Pumpkin, silverbeet and mushroom bake

Recipes / Vegetarian

This delicious bake is a like a vegetarian lasagne, without the pasta. Its rich, creamy and low in fat!

Recipe «Pumpkin, silverbeet and mushroom bake» presented in category Recipes / Vegetarian, to prepare this dish you will need no more 50 minutes. To make this dish at home by prescription from the author Gomer would need: 800g peeled butternut pumpkin, cut into 5mm-thick slices, 1/2 tsp dried chilli flakes, 2 tsp extra virgin olive oil, 1 brown onion, finely chopped, 2 garlic cloves, crushed , 500g mushrooms, wiped clean, sliced, 1 bunch silverbeet, leaves trimmed, chopped, 400g reduced-fat fresh ricotta , 1 egg, 80ml reduced-fat milk, 40g finely grated parmesan, 125g cherry tomatoes, halved, Salad greens, to serve.

Ingredients:

  • 800g peeled butternut pumpkin, cut into 5mm-thick slices 
  • 1/2 tsp dried chilli flakes 
  • 2 tsp extra virgin olive oil 
  • 1 brown onion, finely chopped 
  • 2 garlic cloves, crushed 
  • 500g mushrooms, wiped clean, sliced 
  • 1 bunch silverbeet, leaves trimmed, chopped 
  • 400g reduced-fat fresh ricotta 
  • 1 egg 
  • 80ml reduced-fat milk 
  • 40g finely grated parmesan 
  • 125g cherry tomatoes, halved 
  • Salad greens, to serve 

Instructions

  1. Preheat oven to 200°C/180°C fan forced.

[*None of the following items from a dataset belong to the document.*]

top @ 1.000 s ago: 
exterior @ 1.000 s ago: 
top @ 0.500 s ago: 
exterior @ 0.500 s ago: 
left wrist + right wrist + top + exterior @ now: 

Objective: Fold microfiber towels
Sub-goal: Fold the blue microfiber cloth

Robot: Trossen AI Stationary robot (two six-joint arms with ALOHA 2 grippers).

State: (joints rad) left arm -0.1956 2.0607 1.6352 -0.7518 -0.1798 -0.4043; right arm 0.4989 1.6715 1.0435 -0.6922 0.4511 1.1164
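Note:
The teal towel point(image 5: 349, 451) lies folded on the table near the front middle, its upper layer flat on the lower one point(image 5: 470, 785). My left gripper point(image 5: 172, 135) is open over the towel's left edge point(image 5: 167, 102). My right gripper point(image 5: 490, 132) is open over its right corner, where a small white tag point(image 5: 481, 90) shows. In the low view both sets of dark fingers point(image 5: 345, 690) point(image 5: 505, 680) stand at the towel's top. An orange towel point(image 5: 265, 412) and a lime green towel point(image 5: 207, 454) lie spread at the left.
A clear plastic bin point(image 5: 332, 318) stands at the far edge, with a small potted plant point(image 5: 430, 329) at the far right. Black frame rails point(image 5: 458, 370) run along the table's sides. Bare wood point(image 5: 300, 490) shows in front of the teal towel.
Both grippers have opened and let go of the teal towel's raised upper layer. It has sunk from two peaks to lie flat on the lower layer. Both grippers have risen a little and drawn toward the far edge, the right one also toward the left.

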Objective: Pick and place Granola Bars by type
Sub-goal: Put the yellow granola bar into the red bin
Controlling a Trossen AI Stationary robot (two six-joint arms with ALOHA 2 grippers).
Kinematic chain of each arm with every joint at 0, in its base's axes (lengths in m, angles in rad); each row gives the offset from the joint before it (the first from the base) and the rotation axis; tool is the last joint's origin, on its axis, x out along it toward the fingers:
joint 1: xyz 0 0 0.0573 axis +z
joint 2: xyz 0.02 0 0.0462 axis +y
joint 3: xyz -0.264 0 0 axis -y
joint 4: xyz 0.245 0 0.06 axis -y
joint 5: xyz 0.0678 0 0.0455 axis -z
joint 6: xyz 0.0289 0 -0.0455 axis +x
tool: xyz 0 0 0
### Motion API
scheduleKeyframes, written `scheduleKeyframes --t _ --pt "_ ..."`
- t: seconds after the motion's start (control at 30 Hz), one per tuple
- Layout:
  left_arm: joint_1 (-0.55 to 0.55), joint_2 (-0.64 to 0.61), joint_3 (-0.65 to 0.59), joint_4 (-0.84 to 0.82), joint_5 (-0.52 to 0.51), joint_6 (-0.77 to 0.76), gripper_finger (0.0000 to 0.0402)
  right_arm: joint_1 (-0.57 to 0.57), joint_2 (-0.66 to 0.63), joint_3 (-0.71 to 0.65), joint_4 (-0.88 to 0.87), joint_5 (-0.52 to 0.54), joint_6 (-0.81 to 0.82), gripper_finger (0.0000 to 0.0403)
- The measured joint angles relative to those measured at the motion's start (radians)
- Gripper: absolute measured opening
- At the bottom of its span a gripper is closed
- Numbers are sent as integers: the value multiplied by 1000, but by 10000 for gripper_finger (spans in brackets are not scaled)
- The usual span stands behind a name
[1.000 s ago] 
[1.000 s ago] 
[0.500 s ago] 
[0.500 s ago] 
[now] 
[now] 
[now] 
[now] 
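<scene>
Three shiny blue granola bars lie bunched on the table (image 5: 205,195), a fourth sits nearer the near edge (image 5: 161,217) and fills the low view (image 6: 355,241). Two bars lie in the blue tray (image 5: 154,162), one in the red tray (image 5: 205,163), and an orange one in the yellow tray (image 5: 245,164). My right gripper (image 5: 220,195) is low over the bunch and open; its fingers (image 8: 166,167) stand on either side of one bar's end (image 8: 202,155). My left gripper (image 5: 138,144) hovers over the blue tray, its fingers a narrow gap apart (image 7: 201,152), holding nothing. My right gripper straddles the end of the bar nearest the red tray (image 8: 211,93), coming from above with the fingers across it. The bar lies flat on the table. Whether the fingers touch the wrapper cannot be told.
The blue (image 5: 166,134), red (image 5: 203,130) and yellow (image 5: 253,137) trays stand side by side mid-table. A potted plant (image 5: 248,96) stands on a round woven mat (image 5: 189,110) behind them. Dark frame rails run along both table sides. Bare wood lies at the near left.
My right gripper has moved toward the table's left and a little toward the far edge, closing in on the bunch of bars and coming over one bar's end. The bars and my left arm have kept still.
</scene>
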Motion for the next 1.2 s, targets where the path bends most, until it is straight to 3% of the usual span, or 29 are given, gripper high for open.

Lightly grease a 2L ovenproof dish with olive oil. Line a large baking tray with baking paper. Place pumpkin on prepared tray. Spray lightly with olive oil. Sprinkle with chilli. Roast for 20-25 minutes or until golden and tender.
  2. Meanwhile, heat the oil in a large, deep non-stick frying pan over medium heat. Cook onion, stirring, for 5 minutes or until softened. Add garlic and mushrooms. Cook, stirring, for 3-4 minutes or until golden. Add silverbeet. Cook, stirring, for 2 minutes or until wilted. Season. Set aside to cool. Drain excess liquid.
  3. Combine the ricotta, egg, milk and half the parmesan in a bowl. Season. Layer one-third of the pumpkin slices in prepared dish. Top with half the mushroom mixture. Spread with one-third of the ricotta mixture. Repeat. Top with remaining pumpkin. Spread with remaining ricotta mixture. Press tomato, cut-side up, into the ricotta. Sprinkle with remaining parmesan. Bake for 25-30 minutes or until golden. Set aside for 5 minutes. Serve with greens, if using.